The task
Produce an exact copy of all the data below, dropping every image.

Provided data section start

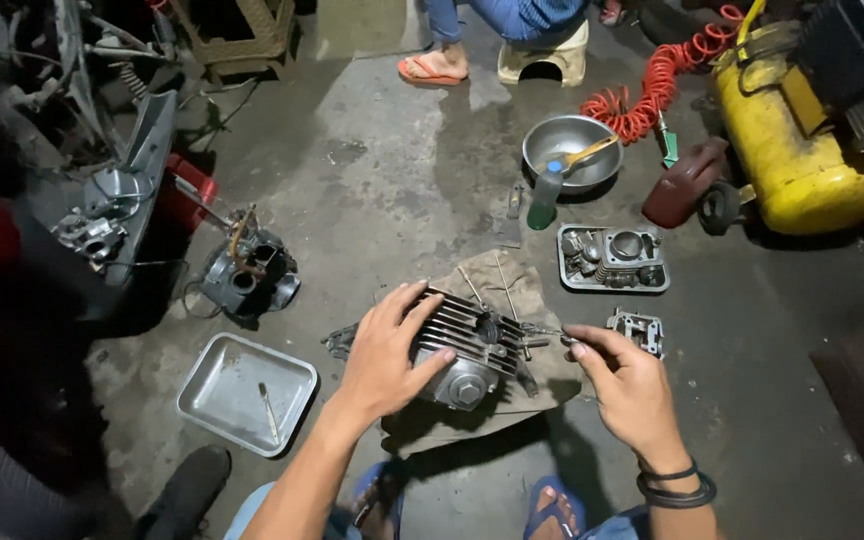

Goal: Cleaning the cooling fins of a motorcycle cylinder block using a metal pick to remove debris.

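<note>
A finned metal cylinder head (472,350) lies on a worn cloth (512,290) spread on the concrete floor. My left hand (387,350) rests flat on its left side, fingers spread over the fins. My right hand (627,385), with black bands at the wrist, pinches a small slim metal part at its fingertips, close to the head's right side. Thin metal rods (502,285) lie on the cloth behind the head.
Metal tray (242,395) at left, engine casing (250,278) beyond it. A tray of engine parts (612,260), small casting (637,330), steel bowl (572,150) with a bottle (544,195), dark red can (684,183), yellow compressor (802,150), orange coiled hose (657,85). A person squats at the back (437,65).
</note>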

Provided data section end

Response to this task
Goal: Cleaning the cooling fins of a motorcycle cylinder block using a metal pick to remove debris.

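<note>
A finned metal cylinder head (472,350) lies on a worn cloth (512,290) spread on the concrete floor. My left hand (387,350) rests flat on its left side, fingers spread over the fins. My right hand (627,385), with black bands at the wrist, pinches a small slim metal part at its fingertips, close to the head's right side. Thin metal rods (502,285) lie on the cloth behind the head.
Metal tray (242,395) at left, engine casing (250,278) beyond it. A tray of engine parts (612,260), small casting (637,330), steel bowl (572,150) with a bottle (544,195), dark red can (684,183), yellow compressor (802,150), orange coiled hose (657,85). A person squats at the back (437,65).
</note>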

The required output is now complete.